Applying Linear Regression on paid marketing channels to predict leads

There are innumerable ways in which we can solve a problem; however, it is down to us to decide what approach we choose to solve the problem. We choose how we wish to tackle the problem in order to deliver the best results whilst continuously improving the old processes to bring in newer, more accurate ones.

I found myself in a similar situation, in which one of my clients asked me "Mayank, can you predict how many leads I will receive on my website in the next month?”. My initial approach was to simply average the number of leads per day to provide an answer, however, deep down I knew that there was a better method which would allow me to calculate a more accurate answer…


·        Scenario: 3 Paid Channels (Paid Search, Paid Social, Partners)

·        Historic Data: Available since January 2017. (Key Metrics - Clicks, Impressions, Cost, Leads etc.)
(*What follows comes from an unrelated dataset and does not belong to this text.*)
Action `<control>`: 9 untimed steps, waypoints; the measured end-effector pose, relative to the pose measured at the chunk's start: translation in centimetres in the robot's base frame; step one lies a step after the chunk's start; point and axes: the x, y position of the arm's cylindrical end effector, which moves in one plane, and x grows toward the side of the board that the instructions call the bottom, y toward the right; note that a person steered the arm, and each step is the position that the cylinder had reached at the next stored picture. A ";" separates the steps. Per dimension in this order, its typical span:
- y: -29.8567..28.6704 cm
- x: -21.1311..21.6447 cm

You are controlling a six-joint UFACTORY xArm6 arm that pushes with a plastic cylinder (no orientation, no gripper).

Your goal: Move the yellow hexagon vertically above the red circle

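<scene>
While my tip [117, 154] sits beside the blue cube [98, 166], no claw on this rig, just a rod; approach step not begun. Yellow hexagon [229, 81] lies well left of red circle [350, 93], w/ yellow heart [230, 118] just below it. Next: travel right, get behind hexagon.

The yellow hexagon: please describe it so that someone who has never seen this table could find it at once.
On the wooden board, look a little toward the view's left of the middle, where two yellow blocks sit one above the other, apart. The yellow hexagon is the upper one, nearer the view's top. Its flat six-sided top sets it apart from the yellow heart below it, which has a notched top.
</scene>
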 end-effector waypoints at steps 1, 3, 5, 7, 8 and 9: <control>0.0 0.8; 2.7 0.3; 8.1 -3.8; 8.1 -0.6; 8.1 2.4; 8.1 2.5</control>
·        Goal: To forecast the number of leads for next month, for each channel

·        Methods: A lot. The forecasting methods that I looked into initially were – Moving Average, Exponential Smoothing, Linear and Multivariate Regression. I eliminated methods that were not relevant and went ahead to test the remaining

Initial Checkpoints - Took up 1 channel at a time. (Paid Search in this case) and pulled out the data of leads at daily granularity since January 2017. It looked somewhat like this:

No alt text provided for this image

I analysed the data to check for trends and seasonality, but did not manage to find anything significant. Then came Linear Regression, which is the most basic model of Supervised Learning algorithms in Machine Learning. The first thing to note while implementing Linear Regression is to be clear in what you want to predict (leads in this case) and what the features (or factors) are which may affect the predictor variable. Selecting features is perhaps the important task in this model. In this case, Spend was one of the most important features. I investigated additional features (such as Clicks, Impressions etc.) using a Multivariate model, however, it started exhibiting multi-collinearity which meant I had to exclude the scenario to include a multi-variate model.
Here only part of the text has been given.